PICCA (fr. pique; sp. pica; ted. Pike, Spiess; ingl. pike)
Arma d'asta, costituita da una lunga e robusta asta di legno terminata da un ferro a punta aguzzo; assomigliava perciò alla lancia, ma ne differiva per l'uso, poiché la lancia era propria della cavalleria, la picca della fanteria.
Secondo alcuni autori, la picca fu usata ab antico in Italia (Guglielmotti); anzi, fino dall'epoca romana. Il De Chesnel scrive che adoperavano la picca gli Egizî, gli Ebrei e i Persiani; ma sono da attribuire meglio tali armi, quali appaiono nei monumenti figurati, alla categoria della lancia. E per quanto si riferisce ai Romani, essi usarono bensì una specie di picca, ma fu arma da getto e prese il nome più appropriato di pilo (v.).
Altri autori, dicono invece che essa sia stata portata in Italia soltanto dagli Svizzeri, i quali, poveri di cavalli, per poter resistere agli uomini d'arme tedeschi a cavallo, rimisero in uso un'ordinanza analoga alla falange macedonica e la sarissa e con quest'ordinanza e con quest'arma tennero intrepidi ogni campo opponendosi a ogni più numerosa e forte massa di cavalli.
Certo è che già nel Medioevo e nel Rinascimento la picca era ritenuta arma nobilissima, atta a combattere la cavalleria da vicino, e solo alla fine del sec.

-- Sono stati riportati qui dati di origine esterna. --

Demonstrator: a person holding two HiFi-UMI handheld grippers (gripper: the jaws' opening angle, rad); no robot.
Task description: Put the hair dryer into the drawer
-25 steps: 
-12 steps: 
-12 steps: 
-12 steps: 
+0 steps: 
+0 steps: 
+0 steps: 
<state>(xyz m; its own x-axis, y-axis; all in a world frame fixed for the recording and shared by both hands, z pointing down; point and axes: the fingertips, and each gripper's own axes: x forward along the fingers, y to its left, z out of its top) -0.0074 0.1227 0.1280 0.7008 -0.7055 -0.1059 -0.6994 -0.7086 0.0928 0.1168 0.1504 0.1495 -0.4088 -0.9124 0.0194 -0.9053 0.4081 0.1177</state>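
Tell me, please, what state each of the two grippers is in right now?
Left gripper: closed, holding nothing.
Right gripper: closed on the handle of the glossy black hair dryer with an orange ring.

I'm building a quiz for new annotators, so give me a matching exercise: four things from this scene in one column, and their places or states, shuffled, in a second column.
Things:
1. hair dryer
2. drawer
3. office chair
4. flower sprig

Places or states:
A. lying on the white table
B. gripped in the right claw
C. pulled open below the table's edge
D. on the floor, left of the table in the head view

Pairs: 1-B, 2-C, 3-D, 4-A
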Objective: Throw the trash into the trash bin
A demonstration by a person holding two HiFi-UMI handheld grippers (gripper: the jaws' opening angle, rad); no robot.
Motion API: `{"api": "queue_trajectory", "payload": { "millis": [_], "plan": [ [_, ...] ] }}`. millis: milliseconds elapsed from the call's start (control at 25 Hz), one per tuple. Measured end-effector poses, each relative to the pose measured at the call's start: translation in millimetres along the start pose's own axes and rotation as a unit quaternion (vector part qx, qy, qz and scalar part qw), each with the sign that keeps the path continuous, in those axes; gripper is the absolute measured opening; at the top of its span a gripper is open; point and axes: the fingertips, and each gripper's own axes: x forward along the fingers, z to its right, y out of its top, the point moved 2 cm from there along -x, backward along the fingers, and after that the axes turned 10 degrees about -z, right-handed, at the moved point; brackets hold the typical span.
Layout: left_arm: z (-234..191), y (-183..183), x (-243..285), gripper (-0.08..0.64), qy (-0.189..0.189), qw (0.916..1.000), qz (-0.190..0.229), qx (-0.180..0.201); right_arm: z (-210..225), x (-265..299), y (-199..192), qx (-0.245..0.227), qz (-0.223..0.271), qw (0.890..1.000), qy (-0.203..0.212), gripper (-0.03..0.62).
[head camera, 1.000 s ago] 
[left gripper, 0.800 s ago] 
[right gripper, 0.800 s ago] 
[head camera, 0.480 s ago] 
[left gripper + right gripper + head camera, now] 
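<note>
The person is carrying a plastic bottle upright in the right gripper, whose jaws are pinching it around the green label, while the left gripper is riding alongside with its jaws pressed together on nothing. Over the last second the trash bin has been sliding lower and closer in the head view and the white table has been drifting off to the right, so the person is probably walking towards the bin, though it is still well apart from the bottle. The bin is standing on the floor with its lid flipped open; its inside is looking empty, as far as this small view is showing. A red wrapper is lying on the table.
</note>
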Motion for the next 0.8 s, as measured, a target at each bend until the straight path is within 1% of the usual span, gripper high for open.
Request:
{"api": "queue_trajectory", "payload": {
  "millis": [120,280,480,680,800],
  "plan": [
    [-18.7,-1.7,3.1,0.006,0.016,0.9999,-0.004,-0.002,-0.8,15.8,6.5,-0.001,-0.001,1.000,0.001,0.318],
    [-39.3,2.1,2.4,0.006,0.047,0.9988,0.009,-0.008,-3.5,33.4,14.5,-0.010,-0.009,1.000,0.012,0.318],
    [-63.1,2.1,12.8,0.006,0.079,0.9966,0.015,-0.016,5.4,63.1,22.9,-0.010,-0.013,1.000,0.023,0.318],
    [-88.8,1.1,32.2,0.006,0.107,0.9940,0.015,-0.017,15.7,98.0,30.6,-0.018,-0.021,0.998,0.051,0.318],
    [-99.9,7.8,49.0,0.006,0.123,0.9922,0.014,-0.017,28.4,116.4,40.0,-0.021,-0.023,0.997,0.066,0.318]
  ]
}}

XVII non venne più adoperata, quando cioè divenne generale l'uso della baionetta. Secondo il Machiavelli la lunghezza della picca doveva essere di 9 braccia (m. 5,247) e secondo Montecuccoli 15 piedi (m. 7,845) e oltre. L'asta era per lo più di frassino. Oltre a essere arma da battaglia, la picca fu anche arma da parata, di distinzione di grado, d'uso per guardia d'onore e simili. E così per il Settecento e anche fino ai primi anni dell'Ottocento si trova alla corte dei principi di Savoia: ce ne rimangono molti esemplari nell'Armeria e nel Museo d'artiglieria di Torino. In Francia, durante la Rivoluzione, i volontarî che facevano servizio di guardia civica in Parigi erano armati di picca, e per un certo numero di anni, anche sotto l'impero, l'ebbero i sottufficiali incaricati della guardia della bandiera. Tali picche erano terminate da un ferro di lancia e da uno spuntone a becco di corvo (v. figura, n. 3).
Finalmente ebbero picca i sergenti bombardieri dell'esercito sardo (v. figura, n. 4), ma essa serviva anche come buttafuoco, per attaccarvi cioè la miccia e dare fuoco ai pezzi d'artiglieria.
La picca si piantava nell'attesa del combattimento, si teneva cioè dritta col calciolo appoggiato a terra, presso il piede destro; si alzava per porsi in atto di offendere o di difendersi, il che si diceva anche inalberare la picca; si portava di sbieco quasi traverso al petto ed era segno d'onore; si portava piana, cioè sulla spalla, camminando in fazione; si presentava avanti o indietro, cioè se ne abbassava la punta al petto dell'avversario, così nel caricare come nel ritirarsi; si abbassava, quando si poneva in atto di dare la carica e si fermava la punta addosso all'avversario o al cavallo; si strascinava impugnandone la punta e tirando il resto dietro di sé ed era segno di grave lutto, di ambascia e di disfatta. Ma nella marcia per lutto, accompagnamento di feretri e simili funzioni, si portava la picca con la punta verso terra.
Infine, alzare la picca sopra il capo era segno di resa.
Passare per le picche era frase imperativa del comandante, esecutiva della compagnia, passiva del condannato, e valeva ordinare l'uccisione, eseguirla, e soffrirla, passando tra due file di picchieri ciascuno dei quali feriva per uccidere chi fosse condotto a tal passo (Guglielmotti).
Picca a fuoco fu chiamata un'arma complessa di transizione, consistente in una mezza picca che si aggiungeva all'estremità anteriore della canna dei fucili e vi si fissava con un dispositivo a molla, per usare l'arma da fuoco come arma da asta; e talvolta invece della mezza picca si adoperava una sciabola o una spada. Fu il primo passo verso la baionetta o fucile a baionetta.